**Work to be completed**
When you reach the line containing "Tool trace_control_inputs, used" in the records below, start copying exactly, and stop once you have copied the line containing "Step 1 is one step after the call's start".
________
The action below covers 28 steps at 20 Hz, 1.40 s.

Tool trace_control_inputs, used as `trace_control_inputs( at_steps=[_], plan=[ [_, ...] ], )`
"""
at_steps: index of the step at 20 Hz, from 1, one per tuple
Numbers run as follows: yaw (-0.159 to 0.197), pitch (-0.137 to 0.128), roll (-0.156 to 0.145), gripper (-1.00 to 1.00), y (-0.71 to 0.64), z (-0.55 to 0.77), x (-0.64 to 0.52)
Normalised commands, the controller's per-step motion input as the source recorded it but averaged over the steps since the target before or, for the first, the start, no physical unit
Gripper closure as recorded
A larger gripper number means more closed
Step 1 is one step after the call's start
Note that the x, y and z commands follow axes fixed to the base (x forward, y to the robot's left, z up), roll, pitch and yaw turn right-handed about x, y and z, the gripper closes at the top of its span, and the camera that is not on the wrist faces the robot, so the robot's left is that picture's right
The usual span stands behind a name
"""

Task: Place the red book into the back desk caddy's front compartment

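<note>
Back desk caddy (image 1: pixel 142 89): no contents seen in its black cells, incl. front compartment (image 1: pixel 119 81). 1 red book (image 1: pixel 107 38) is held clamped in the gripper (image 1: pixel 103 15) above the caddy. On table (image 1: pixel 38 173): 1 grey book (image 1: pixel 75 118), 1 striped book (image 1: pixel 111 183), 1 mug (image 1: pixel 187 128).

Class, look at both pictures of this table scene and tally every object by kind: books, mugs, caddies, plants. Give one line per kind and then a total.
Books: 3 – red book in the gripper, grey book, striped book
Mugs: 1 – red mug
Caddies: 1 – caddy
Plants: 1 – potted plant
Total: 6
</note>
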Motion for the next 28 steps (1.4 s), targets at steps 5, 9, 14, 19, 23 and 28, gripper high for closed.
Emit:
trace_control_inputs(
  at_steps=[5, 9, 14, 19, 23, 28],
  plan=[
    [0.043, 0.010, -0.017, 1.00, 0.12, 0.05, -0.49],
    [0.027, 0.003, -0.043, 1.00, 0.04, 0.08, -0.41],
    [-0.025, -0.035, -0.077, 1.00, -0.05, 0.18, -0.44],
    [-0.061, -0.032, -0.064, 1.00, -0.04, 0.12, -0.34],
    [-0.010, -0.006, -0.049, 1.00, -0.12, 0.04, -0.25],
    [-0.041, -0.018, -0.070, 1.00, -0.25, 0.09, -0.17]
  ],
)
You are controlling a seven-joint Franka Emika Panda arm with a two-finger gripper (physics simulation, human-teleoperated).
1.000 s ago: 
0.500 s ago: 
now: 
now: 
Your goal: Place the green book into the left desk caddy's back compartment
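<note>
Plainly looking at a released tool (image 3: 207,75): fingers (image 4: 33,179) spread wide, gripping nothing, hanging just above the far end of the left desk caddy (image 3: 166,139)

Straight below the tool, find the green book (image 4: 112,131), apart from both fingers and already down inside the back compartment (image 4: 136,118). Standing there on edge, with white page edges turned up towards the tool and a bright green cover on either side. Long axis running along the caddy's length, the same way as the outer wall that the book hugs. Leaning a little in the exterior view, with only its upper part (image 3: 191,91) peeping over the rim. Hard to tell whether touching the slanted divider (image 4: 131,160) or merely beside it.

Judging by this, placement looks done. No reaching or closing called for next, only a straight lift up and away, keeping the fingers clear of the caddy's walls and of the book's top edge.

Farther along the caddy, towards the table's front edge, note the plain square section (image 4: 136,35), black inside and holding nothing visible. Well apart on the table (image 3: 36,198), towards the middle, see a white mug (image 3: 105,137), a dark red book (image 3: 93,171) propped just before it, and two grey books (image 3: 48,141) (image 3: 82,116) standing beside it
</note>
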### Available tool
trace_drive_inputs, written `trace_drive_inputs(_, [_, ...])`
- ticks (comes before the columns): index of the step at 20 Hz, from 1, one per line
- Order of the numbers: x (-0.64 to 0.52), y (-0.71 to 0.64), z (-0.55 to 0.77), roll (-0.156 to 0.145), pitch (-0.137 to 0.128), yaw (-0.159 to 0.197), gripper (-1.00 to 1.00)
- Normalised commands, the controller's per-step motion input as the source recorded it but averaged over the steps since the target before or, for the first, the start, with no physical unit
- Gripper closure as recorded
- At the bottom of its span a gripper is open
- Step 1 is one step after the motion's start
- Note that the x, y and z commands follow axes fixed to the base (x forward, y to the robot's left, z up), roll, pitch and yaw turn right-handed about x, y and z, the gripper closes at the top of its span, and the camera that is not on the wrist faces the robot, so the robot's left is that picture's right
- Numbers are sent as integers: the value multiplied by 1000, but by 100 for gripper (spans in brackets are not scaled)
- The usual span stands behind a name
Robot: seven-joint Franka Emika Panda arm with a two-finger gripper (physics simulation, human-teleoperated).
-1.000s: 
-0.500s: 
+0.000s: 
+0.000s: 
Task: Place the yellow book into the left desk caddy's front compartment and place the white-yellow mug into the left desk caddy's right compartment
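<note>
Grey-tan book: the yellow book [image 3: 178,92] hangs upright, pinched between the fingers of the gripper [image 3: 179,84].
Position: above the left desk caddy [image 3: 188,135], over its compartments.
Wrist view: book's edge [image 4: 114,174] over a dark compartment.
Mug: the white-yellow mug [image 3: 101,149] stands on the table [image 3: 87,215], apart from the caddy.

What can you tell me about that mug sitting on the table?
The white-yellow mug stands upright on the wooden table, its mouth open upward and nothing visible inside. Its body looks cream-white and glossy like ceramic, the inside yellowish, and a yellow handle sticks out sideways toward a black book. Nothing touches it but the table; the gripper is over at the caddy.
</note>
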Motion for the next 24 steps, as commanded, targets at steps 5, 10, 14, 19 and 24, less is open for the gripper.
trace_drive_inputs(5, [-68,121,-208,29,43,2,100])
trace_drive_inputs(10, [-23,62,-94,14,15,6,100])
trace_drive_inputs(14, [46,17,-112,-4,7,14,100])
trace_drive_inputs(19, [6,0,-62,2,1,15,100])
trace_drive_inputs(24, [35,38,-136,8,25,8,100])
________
**Task output**
Tool trace_control_inputs, used as `trace_control_inputs( at_steps=[_], plan=[ [_, ...] ], )`
"""
at_steps: index of the step at 20 Hz, from 1, one per tuple
Numbers run as follows: yaw (-0.159 to 0.197), pitch (-0.137 to 0.128), roll (-0.156 to 0.145), gripper (-1.00 to 1.00), y (-0.71 to 0.64), z (-0.55 to 0.77), x (-0.64 to 0.52)
Normalised commands, the controller's per-step motion input as the source recorded it but averaged over the steps since the target before or, for the first, the start, no physical unit
Gripper closure as recorded
A larger gripper number means more closed
Step 1 is one step after the call's start

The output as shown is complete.